Aim of the task: Please copy, exactly as they appear below, the lines from the one containing "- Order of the" through the one containing "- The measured".

Stored data:

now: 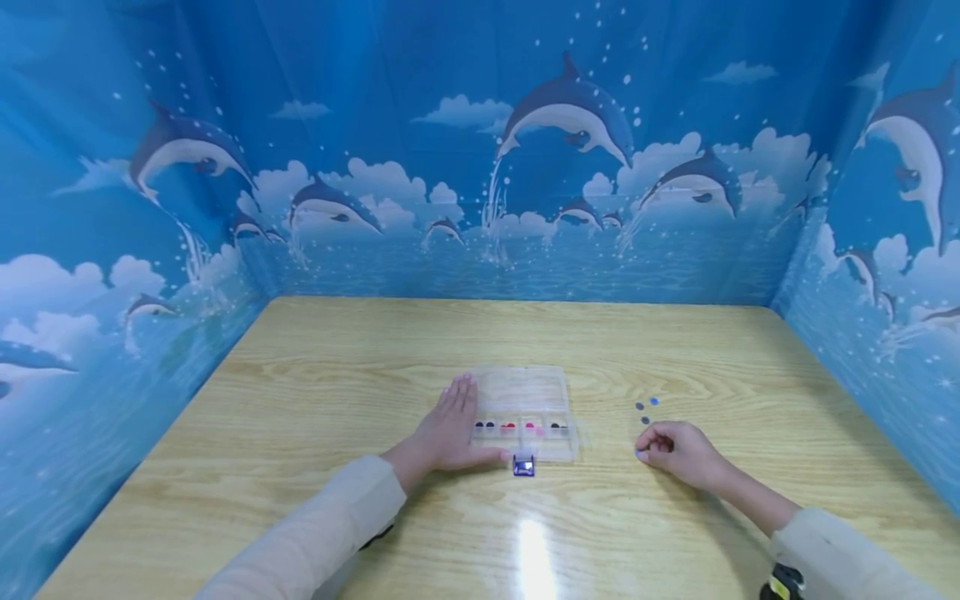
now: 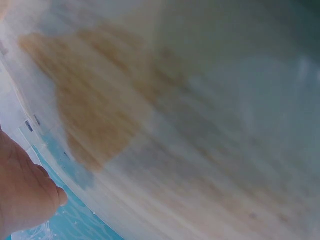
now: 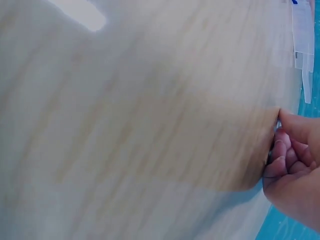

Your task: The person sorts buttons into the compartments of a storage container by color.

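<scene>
A clear plastic compartment box [image 1: 555,450] lies on the table with its see-through lid [image 1: 522,389] folded back. Small round pieces sit inside it: dark ones at the left, red [image 1: 507,426], pink [image 1: 530,426], then dark again at the right. My left hand [image 1: 450,429] rests along the box's left side, fingers straight, thumb stretched by the front edge. Out to the right, my right hand [image 1: 678,452] pinches a small blue disc [image 1: 639,452] at the tabletop, mostly hidden by the fingertips. Just beyond that hand lie two dark discs [image 1: 645,420] and a blue disc [image 1: 654,401].
A small blue-purple piece [image 1: 523,466], perhaps a latch, is at the box's front edge. The wood-grain table [image 1: 337,350] reaches back to a blue dolphin-print curtain [image 1: 450,167] on three sides. Light glares off the table in front.
</scene>
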### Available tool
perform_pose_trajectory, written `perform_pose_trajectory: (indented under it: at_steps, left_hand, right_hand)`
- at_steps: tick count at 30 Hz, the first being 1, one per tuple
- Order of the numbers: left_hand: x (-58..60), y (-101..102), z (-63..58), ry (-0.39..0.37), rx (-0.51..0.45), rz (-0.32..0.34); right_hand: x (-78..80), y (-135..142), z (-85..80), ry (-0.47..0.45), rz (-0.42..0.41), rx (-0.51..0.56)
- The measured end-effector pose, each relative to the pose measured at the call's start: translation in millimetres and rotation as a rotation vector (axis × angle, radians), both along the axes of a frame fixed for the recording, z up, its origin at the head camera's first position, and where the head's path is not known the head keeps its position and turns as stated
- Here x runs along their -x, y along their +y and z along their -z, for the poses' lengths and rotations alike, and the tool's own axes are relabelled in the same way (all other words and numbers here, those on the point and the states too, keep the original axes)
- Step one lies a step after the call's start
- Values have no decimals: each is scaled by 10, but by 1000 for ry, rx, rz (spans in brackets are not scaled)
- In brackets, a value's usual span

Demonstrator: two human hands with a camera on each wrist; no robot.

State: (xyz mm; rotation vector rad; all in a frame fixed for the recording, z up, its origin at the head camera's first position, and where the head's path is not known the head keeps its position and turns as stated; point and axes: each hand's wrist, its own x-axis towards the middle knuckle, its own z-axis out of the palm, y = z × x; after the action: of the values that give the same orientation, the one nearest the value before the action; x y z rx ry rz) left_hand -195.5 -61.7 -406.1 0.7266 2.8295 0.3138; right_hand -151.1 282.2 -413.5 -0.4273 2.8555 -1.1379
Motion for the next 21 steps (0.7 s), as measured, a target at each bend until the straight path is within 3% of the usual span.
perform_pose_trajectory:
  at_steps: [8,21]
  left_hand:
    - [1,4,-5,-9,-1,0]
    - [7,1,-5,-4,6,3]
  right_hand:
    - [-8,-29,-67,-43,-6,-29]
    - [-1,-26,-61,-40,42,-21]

Written reply:
- Order of the numbers: left_hand: x (-58..60), y (-101..102), z (-63..58), ry (-0.39..0.37), rx (-0.51..0.45), rz (-0.32..0.34); right_hand: x (-78..80), y (-135..142), z (-85..80), ry (-0.47..0.45), rz (-0.42..0.41), rx (-0.51..0.56)
- The measured end-effector pose, each relative to the pose measured at the call's start: translation in millimetres and rotation as a rotation vector (axis × angle, radians), both along the axes of a frame fixed for the recording, z up, its origin at the head camera's first position, and where the head's path is not known the head keeps its position and turns as stated

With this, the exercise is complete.